Aim of the task.
Your reply should consist solely of the lines from the one containing "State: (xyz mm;" through the end of the data, restated word for word.

::: Dataset extract :::

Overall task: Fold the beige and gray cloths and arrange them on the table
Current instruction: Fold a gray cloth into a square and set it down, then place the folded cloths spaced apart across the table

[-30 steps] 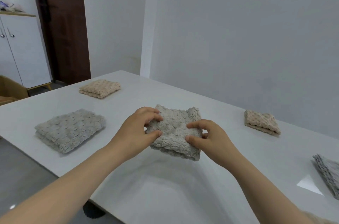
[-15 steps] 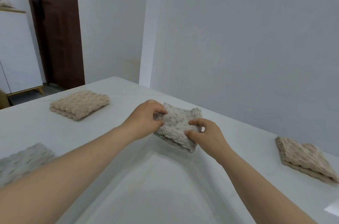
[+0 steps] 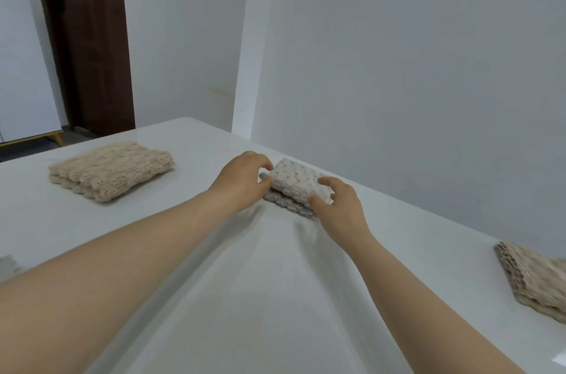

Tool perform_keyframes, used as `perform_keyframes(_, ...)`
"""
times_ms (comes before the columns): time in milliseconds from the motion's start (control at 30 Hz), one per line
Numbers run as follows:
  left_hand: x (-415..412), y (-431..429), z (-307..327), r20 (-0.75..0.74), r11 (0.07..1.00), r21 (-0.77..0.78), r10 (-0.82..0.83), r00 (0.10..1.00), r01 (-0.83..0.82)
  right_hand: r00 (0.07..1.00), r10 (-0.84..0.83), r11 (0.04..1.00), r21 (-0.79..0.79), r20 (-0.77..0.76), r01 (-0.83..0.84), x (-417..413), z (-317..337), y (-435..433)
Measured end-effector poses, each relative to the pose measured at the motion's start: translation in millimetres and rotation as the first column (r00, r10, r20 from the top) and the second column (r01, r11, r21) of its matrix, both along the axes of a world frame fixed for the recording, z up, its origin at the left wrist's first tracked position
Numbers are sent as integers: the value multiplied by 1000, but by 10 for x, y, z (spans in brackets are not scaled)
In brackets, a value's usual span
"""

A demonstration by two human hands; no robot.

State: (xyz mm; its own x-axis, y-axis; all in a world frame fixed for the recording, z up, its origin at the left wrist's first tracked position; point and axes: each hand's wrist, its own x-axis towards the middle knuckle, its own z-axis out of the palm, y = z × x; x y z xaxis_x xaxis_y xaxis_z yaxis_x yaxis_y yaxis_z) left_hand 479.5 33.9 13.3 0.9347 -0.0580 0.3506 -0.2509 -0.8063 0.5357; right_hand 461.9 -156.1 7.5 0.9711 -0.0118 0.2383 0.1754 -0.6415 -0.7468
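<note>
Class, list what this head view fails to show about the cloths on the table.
All head view:
Left-edge gray cloth: cropped by the frame, blurred.
Right beige cloth: cut off by the right edge.
Middle cloth: near corners covered by left hand and right hand; whether they pinch it is unclear.

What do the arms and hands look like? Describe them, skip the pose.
Both forearms are bare, with no sleeve in view. The left hand and right hand wear no gloves, and no ring, watch or bracelet shows.
</note>
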Motion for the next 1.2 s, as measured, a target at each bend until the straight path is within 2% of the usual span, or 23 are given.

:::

Solved problem.
State: (xyz mm; its own x-axis, y-axis; all in a world frame fixed for the recording, z up, its origin at the left wrist's first tracked position; point and axes: each hand's wrist, its own x-axis towards the middle knuckle, its own z-axis out of the palm, y = z × x; x y z xaxis_x xaxis_y xaxis_z yaxis_x yaxis_y yaxis_z) left_hand 479.5 33.9 13.3 0.9347 -0.0580 0.3506 -0.2509 -0.8063 0.5357; right_hand 461.9 -156.1 7.5 0.9711 -0.0118 0.2383 0.1754 -0.6415 -0.7468
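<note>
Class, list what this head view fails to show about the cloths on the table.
All head view:
Left-edge gray cloth: cropped by the frame, blurred.
Right beige cloth: cut off by the right edge.
Middle cloth: near corners covered by left hand and right hand; whether they pinch it is unclear.

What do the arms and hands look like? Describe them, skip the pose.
Both forearms are bare, with no sleeve in view. The left hand and right hand wear no gloves, and no ring, watch or bracelet shows.
</note>
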Motion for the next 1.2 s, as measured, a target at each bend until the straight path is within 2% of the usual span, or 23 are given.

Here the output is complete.